On apprit par hasard que le duc d’Aquitaine avait convié le comte de Comminges à Toulouse et que celui-ci avait accepté l’invitation. Dès lors, la fébrilité de Brunemarthe ne connut plus de bornes: elle allait revoir son fiancé. Elle avait quinze ans et lui dix-sept, et son oncle, le comte, exigerait peut-être qu’on les marie? Elle se voyait déjà châtelaine: elle régnerait sur la seigneurie que ses beaux-parents auraient quittée pour quelque monastère – éloigné de préférence – et recevrait ses vassaux aux côtés de son époux. Son époux… c’était là que le bât blessait un peu: leur unique rencontre lui avait laissé un souvenir cuisant et un grand désir de revanche. Depuis lors, elle rêvait d’inspirer à Guilhèm un amour sans bornes qui lui donnerait un pouvoir absolu sur le jeune homme.

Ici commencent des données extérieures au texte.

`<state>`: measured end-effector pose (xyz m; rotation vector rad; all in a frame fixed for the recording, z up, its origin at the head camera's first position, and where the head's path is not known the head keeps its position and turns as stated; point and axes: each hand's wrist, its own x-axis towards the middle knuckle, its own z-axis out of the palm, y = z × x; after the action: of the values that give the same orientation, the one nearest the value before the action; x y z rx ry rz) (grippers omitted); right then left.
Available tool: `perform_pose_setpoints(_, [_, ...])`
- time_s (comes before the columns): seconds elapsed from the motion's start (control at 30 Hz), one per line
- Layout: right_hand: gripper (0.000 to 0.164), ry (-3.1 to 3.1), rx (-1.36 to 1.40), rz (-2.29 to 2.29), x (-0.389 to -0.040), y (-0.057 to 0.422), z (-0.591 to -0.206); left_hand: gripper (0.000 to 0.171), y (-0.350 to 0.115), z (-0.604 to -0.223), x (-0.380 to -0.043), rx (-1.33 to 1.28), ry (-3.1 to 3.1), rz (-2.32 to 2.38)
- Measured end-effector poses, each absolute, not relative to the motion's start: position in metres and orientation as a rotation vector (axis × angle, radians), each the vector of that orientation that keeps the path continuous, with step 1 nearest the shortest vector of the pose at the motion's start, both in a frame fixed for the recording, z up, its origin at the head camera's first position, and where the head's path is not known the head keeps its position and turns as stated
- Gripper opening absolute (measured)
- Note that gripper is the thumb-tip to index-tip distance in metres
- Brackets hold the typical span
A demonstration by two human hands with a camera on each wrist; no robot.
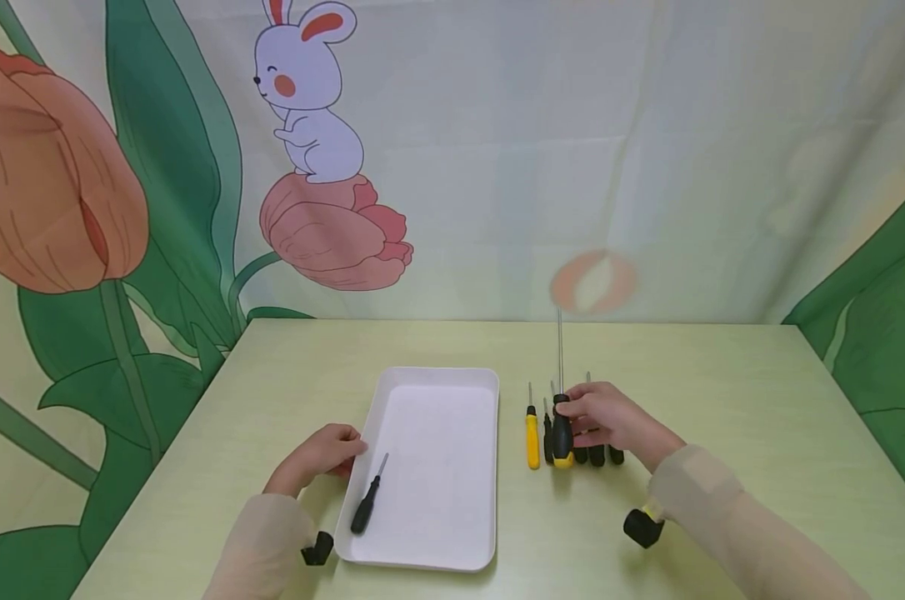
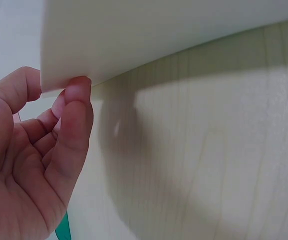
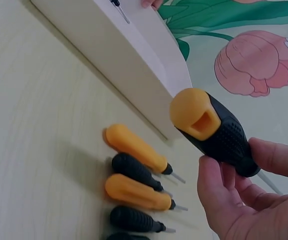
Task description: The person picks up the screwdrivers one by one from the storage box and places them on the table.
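Observation:
My right hand (image 1: 612, 418) holds a long screwdriver (image 1: 562, 432) by its black and yellow handle, raised above the table in the right wrist view, its shaft pointing away from me. Below it lies a row of several screwdrivers, among them a yellow-handled one (image 3: 136, 147), a black-handled one (image 3: 134, 170) and a second yellow one (image 3: 136, 192). My left hand (image 1: 323, 458) pinches the left rim of a white tray (image 1: 441, 467) between thumb and fingers. Inside the tray, near its left wall, rests a small black screwdriver (image 1: 366, 506).
The pale wood-patterned table (image 1: 722, 383) carries everything. A curtain printed with a rabbit (image 1: 313, 108) and tulips hangs behind its far edge. Black wrist cameras show at both wrists, the right one (image 1: 642, 528) just over the tabletop.

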<state>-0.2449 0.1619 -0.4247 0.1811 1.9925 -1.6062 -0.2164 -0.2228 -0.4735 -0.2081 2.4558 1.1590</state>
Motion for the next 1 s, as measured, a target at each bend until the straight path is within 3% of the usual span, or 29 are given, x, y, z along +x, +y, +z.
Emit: perform_pose_setpoints(1.0, [0.039, 1.964, 0.195, -1.571, -0.251, 0.22, -0.437, 0.015, -0.225, -0.475, -0.216, -0.209, 2.468, 1.131])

Mais parfois, un doute l’effleurait et Marie, confidente de tous les espoirs et de toutes les craintes, la rassurait en faisant valoir leur jeune âge de l’époque: Guilhèm était alors un garçonnet qui ne songeait qu’à jouer et à faire des mauvais coups et elle-même encore une enfant; ils avaient grandi maintenant et le jeune homme serait sensible au charme de sa fiancée, il n’en fallait pas douter. Brunemarthe ne demandait qu’à la croire et replongeait dans un rêve d’avenir où elle variait à l’infini les formes de l’humilité et de la soumission de Guilhèm.

 

Marie jouait sans faillir son rôle de consolatrice, mais elle était déchirée: Brunemarthe était son amie très chère, mais elle aimait tout autant Azalaïs. La jeune châtelaine associait Marie à tous ses rêves d’avenir et ne semblait pas envisager un instant qu’elle puisse vivre un jour en dehors de son orbite: elle lui était aussi nécessaire que l’air qu’elle respirait. Or, si le bonheur de Marie aurait été de demeurer ainsi, éternelle adolescente entre les deux personnes qu’elle aimait, elle se demandait si elle ne choisirait pas de suivre la dame quand celle-ci quitterait le château, ce qui semblait inévitable. L’attrait du couvent était pour elle toujours aussi fort et les fureurs du monde la laissaient indifférente. Tout ce qui avait de l’importance pour Brunemarthe: les toilettes, les flatteries, les fêtes, lui semblait frivolités ennuyeuses; par contre, ses départs au jardin avec Azalaïs dans la fraîcheur matutinale, la satisfaction d’alléger une blessure ou une douleur, les longues stations pieuses à la chapelle, tout cela l’emplissait d’une joie grave, et elle redoutait un changement dans leurs vies qui entraînerait la perte de ce bonheur.

 

Leur itinéraire avait été choisi de façon à donner à Brunemarthe l’occasion de visiter deux de ses sœurs qu’elle n’avait pas revues depuis son départ de l’Isle. Azalaïs l’avait décidé sur la suggestion de Marie qui savait à quel point son amie en serait heureuse. Et en effet, la jeune fille, depuis l’annonce de la nouvelle, parlait sans cesse de ses sœurs, racontant, attendrie, leurs jeux enfantins, leurs disputes, leurs réconciliations. Elle donnait l’impression de s’attendre à les retrouver telles qu’elles étaient quand elles avaient été séparées et Marie tentait de la mettre en garde, lui répétant que sa sœur aînée, mariée depuis trois ans au puissant seigneur de Riolas, n’aurait plus rien d’une fillette; quant à Claire, la douce, sa sœur préférée, elle était religieuse, et l’austérité de son nouvel état devait la tenir fort éloignée des puérilités enfantines. Rien n’y faisait: Brunemarthe se préparait, avec délices, à revivre un morceau d’enfance.